Sommer Roefaro, a public lands transportation scholar with the Paul S. Sarbanes Transit in Parks Technical Assistance Center, has been in Moab studying transportation connections to public lands. The center is sponsored by the Federal Transit Administration of the U.S. Department of Transportation in partnership with a wide variety of other federal agencies. The scholar program is also available to many local and state governments.
As part of her work in Moab, Roefaro has been working with members of the Moab city staff, including Moab City Community Development Director David Olsen and Moab Planning Director Jeff Reinhart, to complete the lengthy application for bicycle friendly community status. The Moab City Council voted unanimously Tuesday night to give Roefaro permission to submit the application on behalf of the city.
Roefaro said bicycle friendly communities “welcome cyclists by providing safe accommodations and encouraging people to bike for transportation and recreation.” She said the program also helps cities focus investments on bike programs, as well as creating more opportunities for cycling.
Roefaro said that about half of the communities that apply for the designation actually receive it. She said that there are currently more than 250 communities in the country that have received the designation, including Durango, Park City, and Salt Lake City. A wide range of cities are included on the list, with populations ranging from 1,051 people in University Heights, Iowa, to more than 8 million in New York City.
“Bicycle friendly communities are always on the short list of best places to live and work,” Roefaro said during the Feb. 12 council meeting. The designation also shows the community’s commitment to bicycling as a way to help decrease problems like traffic congestion and obesity, she said.
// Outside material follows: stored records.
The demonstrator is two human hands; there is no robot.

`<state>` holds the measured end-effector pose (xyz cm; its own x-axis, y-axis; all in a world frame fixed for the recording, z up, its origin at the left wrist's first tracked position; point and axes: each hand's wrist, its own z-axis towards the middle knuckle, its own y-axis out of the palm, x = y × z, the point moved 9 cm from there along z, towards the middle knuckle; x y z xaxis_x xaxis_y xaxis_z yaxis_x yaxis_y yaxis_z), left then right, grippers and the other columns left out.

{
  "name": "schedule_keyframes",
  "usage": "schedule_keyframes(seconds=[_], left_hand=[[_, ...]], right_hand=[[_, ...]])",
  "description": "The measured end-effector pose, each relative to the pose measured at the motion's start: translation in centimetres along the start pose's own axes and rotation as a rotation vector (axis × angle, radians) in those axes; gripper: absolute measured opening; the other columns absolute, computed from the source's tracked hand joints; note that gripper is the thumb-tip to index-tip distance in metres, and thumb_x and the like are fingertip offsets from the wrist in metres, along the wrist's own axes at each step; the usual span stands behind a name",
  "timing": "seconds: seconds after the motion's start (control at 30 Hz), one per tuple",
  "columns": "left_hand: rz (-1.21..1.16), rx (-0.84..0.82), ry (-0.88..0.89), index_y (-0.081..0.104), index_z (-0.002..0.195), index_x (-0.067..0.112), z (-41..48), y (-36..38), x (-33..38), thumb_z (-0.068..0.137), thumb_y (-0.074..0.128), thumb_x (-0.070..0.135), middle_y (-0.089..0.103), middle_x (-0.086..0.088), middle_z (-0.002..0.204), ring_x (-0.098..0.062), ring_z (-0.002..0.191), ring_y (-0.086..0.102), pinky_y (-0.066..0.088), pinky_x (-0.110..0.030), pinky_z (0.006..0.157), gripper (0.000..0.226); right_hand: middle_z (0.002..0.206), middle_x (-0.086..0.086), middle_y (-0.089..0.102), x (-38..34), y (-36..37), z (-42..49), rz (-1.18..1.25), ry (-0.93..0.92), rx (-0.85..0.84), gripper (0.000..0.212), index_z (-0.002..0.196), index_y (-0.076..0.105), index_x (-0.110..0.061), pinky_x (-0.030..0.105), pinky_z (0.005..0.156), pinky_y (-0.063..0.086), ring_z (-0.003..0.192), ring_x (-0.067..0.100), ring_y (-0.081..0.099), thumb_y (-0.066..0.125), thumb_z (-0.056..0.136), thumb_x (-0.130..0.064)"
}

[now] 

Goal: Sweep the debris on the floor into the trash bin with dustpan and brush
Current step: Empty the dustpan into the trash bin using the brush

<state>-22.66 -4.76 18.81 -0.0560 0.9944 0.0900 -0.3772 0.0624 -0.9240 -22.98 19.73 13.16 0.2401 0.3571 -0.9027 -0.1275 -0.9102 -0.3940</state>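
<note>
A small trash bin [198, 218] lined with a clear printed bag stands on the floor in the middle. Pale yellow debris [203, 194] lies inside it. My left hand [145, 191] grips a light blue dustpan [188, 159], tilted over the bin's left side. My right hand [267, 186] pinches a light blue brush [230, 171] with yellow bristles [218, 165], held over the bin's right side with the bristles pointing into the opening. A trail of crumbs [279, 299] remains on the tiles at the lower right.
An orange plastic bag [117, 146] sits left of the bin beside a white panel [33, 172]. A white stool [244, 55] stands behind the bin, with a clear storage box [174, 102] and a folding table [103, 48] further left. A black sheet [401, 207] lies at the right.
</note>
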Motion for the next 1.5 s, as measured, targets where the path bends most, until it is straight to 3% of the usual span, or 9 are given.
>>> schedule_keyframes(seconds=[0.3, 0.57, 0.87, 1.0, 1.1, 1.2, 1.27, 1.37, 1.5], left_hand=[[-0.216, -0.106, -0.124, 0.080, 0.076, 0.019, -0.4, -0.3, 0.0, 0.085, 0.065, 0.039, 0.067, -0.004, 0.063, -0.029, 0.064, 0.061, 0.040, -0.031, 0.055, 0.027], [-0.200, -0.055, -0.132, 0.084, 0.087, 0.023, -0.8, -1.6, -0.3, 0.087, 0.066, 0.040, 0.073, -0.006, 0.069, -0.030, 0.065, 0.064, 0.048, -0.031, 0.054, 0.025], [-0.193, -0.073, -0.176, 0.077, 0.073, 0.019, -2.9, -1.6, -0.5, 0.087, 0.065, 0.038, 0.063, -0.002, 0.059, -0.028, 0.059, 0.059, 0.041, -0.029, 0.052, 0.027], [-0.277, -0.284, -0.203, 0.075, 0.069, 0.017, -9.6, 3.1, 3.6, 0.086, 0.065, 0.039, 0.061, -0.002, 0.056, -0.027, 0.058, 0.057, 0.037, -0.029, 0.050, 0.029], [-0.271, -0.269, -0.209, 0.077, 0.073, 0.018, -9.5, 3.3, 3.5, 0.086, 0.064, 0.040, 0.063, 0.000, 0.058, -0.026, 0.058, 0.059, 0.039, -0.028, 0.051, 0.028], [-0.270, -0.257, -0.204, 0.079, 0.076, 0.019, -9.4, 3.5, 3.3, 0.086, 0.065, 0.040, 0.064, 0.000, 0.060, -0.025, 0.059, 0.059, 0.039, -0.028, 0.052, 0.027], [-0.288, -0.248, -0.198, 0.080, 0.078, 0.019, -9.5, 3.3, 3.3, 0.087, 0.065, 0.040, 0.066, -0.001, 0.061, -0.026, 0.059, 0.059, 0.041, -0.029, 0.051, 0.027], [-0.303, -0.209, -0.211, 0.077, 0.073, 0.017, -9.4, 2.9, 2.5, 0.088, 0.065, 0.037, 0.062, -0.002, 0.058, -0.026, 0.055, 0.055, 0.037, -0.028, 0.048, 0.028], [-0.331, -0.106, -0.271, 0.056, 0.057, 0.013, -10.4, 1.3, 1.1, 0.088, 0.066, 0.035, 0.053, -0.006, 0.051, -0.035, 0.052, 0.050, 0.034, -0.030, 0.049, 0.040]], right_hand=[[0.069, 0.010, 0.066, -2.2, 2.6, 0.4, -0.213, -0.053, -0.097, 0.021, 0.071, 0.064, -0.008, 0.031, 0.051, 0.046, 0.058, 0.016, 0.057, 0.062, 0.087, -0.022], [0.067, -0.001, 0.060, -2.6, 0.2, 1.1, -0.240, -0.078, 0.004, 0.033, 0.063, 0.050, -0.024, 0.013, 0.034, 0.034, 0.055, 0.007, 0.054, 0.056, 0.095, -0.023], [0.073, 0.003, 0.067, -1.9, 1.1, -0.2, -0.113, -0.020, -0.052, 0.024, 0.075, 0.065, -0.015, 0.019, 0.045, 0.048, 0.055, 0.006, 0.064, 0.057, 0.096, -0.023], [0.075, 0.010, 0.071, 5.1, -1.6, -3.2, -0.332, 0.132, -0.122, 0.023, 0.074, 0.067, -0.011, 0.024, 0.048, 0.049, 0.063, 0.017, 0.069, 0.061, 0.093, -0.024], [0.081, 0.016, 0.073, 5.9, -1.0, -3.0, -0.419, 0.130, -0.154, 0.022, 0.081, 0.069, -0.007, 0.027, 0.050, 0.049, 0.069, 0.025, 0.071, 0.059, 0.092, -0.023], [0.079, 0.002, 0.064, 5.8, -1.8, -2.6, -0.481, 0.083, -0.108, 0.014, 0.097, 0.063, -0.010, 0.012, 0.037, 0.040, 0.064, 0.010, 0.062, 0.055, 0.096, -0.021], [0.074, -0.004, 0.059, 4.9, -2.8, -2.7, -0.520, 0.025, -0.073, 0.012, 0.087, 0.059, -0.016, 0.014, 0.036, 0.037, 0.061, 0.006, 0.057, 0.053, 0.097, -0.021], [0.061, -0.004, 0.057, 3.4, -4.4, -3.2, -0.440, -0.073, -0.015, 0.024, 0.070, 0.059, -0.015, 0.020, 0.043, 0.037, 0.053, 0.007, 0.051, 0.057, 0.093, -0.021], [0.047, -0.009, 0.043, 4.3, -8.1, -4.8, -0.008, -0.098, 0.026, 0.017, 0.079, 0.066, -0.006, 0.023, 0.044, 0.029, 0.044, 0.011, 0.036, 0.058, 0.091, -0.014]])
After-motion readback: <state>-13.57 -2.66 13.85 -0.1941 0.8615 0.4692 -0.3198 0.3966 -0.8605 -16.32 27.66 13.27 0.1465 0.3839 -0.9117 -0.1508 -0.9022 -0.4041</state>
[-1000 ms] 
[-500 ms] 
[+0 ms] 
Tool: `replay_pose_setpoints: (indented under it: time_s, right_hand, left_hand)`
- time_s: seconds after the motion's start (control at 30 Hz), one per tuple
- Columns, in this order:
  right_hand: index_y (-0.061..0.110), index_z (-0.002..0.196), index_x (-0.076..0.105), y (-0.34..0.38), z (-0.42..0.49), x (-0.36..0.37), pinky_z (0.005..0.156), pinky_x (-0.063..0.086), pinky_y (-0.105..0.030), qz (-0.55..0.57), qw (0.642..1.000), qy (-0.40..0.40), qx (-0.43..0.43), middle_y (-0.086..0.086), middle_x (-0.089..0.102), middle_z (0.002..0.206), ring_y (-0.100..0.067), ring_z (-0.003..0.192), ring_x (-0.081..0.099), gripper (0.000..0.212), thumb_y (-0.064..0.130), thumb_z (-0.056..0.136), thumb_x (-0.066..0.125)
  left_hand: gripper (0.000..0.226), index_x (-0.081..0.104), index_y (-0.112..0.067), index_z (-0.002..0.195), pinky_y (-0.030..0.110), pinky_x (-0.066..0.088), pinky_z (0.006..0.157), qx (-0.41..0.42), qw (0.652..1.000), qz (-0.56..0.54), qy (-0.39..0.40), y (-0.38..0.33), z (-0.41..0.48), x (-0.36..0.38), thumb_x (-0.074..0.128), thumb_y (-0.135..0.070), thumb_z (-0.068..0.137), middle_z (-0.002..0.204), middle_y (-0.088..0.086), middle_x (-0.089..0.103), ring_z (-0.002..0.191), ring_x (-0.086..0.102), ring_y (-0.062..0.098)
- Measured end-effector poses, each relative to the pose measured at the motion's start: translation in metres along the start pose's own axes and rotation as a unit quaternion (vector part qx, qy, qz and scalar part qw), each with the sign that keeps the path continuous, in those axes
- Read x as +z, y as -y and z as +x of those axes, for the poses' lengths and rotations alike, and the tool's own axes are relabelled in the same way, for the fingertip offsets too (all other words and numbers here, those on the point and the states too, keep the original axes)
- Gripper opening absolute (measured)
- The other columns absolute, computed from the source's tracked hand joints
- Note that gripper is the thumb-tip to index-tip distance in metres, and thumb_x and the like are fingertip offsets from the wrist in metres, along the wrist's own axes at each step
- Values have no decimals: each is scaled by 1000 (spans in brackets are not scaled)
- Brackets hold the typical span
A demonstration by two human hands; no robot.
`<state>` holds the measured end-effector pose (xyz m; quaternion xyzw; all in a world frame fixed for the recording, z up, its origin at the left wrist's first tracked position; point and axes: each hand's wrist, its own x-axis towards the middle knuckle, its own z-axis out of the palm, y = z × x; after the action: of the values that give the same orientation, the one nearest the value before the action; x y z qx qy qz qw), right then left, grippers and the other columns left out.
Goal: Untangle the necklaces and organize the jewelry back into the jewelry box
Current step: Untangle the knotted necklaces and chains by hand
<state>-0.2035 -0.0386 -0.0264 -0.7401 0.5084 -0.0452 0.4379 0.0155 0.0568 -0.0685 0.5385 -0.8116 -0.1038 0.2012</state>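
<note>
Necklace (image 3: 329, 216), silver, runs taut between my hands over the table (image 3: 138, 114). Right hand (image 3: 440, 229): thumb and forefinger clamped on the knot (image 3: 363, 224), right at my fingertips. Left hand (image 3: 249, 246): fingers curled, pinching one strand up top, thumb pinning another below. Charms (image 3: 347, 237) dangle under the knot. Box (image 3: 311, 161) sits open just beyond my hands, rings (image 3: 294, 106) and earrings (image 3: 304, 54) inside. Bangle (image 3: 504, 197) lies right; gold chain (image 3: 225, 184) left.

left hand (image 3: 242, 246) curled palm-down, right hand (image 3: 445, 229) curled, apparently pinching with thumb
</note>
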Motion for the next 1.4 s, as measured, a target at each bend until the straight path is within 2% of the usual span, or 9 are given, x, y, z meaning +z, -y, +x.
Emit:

“It’s a good way to ride out the recession,” she said, regarding the money that can be saved by riding a bicycle instead of driving.
To be named a bicycle friendly community, cities and towns are judged by several categories that the League of American Bicyclists refers to as the “five E’s” – engineering, education, encouragement, enforcement, and evaluation and planning. To be considered for an award “a community must demonstrate achievements in each of the five categories,” according to the league’s website.
Olsen said the hope is to submit the application on behalf of both Moab and Grand County.
“Trail Mix and [Moab Trails Alliance], the other organizations that really push trails, we felt that a county-wide application would earn more points,” Olsen said. “It’s better if we both work together on it.”
Council member Kyle Bailey praised the concept.
“I think it would be a great thing,” he said, after making the motion to apply for the status. “I feel we already are [a bicycle friendly community], so let’s go for it.”
Before submitting the application, Roefaro will present the information to the Grand County Council, which will also be asked to consider the proposal.